◆ Work instructions: Return each line of the data below that contains the string "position".

--------

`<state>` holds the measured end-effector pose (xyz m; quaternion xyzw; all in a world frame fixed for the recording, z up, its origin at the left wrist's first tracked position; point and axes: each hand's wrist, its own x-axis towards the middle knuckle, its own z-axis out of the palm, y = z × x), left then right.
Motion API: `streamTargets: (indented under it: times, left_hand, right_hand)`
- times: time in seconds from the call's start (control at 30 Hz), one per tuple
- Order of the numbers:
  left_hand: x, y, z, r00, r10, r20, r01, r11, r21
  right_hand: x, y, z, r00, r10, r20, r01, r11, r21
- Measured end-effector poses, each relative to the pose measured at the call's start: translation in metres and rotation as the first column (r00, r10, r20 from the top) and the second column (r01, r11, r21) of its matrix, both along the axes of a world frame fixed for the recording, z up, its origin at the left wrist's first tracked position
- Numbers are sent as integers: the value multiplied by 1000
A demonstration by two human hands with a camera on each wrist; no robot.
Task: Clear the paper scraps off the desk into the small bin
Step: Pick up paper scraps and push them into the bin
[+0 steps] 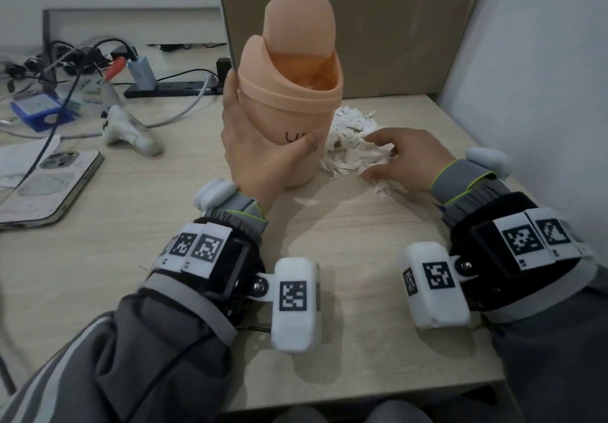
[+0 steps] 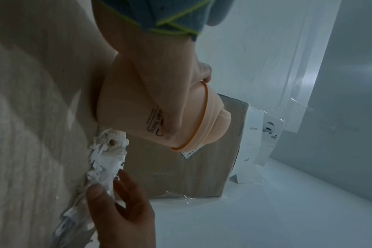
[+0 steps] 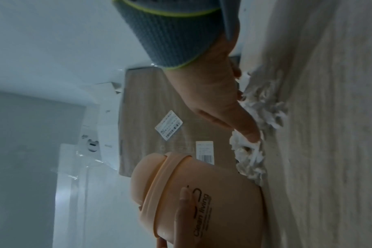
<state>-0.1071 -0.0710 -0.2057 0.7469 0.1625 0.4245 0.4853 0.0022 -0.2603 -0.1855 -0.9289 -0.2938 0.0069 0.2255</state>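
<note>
My left hand grips the small bin round its body, thumb across the front; the bin stands on the desk, lid flap tipped up and mouth showing. Just right of the bin lie the paper scraps, heaped against it, with the cardboard box close behind. My right hand rests on them, fingers loosely spread. Nearer me than the bin, the desk runs bare to its front edge. My palm hides part of the bin's lettering.

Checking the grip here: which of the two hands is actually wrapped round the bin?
The left hand: its thumb and fingers curl round the peach bin. The right hand only reaches, fingers spread, onto the paper scraps beside it.
</note>
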Motion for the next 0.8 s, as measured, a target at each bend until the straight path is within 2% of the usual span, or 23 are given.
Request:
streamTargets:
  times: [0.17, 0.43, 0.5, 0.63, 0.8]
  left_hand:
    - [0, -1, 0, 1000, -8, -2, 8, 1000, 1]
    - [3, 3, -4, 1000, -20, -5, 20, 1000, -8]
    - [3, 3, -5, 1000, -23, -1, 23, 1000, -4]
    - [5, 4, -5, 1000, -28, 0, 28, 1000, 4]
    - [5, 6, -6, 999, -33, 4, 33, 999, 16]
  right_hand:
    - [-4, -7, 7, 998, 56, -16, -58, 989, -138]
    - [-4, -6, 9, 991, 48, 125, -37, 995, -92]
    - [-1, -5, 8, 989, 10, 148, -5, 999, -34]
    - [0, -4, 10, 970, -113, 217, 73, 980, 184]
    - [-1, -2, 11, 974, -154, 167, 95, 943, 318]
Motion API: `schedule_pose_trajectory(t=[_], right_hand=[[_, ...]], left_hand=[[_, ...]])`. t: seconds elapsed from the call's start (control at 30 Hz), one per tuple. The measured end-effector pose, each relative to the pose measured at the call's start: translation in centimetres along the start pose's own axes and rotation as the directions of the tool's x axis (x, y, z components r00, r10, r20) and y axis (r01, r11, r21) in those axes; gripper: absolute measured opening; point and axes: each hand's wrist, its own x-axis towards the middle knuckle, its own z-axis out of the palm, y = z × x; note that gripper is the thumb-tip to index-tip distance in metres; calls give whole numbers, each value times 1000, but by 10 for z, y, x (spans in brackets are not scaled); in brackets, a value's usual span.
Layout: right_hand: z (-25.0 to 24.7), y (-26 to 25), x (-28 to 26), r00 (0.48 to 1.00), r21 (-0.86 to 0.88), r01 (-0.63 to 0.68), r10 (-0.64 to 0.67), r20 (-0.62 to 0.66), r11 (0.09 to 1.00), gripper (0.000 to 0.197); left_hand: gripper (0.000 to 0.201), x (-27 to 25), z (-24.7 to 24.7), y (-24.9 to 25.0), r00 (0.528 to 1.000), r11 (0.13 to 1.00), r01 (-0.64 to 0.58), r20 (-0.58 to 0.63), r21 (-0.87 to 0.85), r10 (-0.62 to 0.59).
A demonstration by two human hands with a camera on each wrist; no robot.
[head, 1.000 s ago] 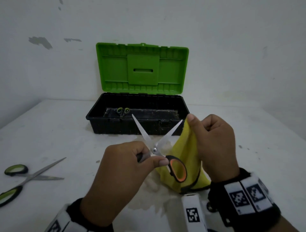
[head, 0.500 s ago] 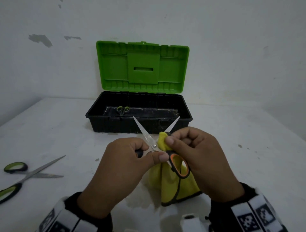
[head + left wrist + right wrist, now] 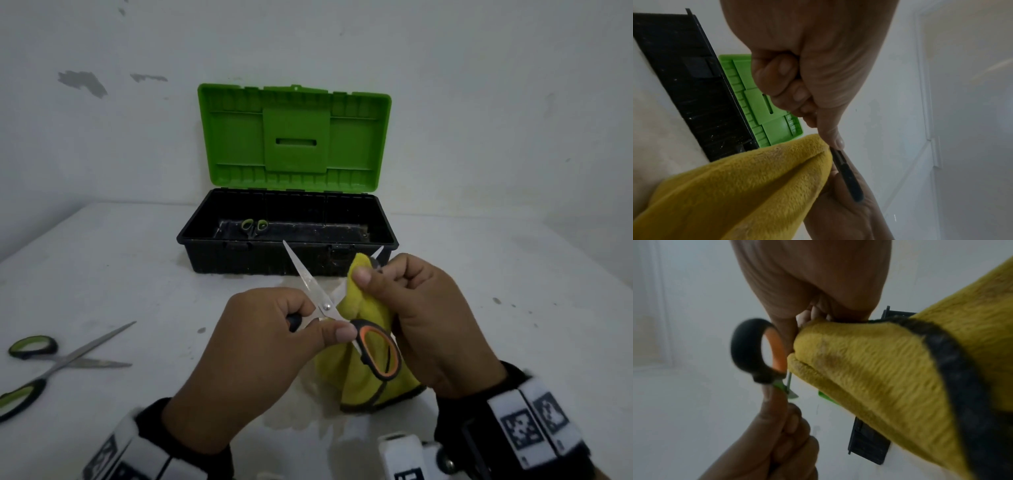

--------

◆ Solution to the problem:
`<state>` holds the measured end-effector pose (xyz m; quaternion xyzw; all in a world frame fixed for the recording, z up, its origin at the left wrist's first tracked position; point and axes: each hand's wrist, its own x-axis towards the middle knuckle, its own z-axis out of the palm, y = z × x), left then right.
- Measured end-effector poses, each relative to the pose measured at the call's start: translation in metres and rotation as the first column (r00, r10, r20 from the top) and the second column (r01, r11, r21) of its matrix, both along the axes of a world frame fixed for the recording, z up, its origin at the left wrist's first tracked position

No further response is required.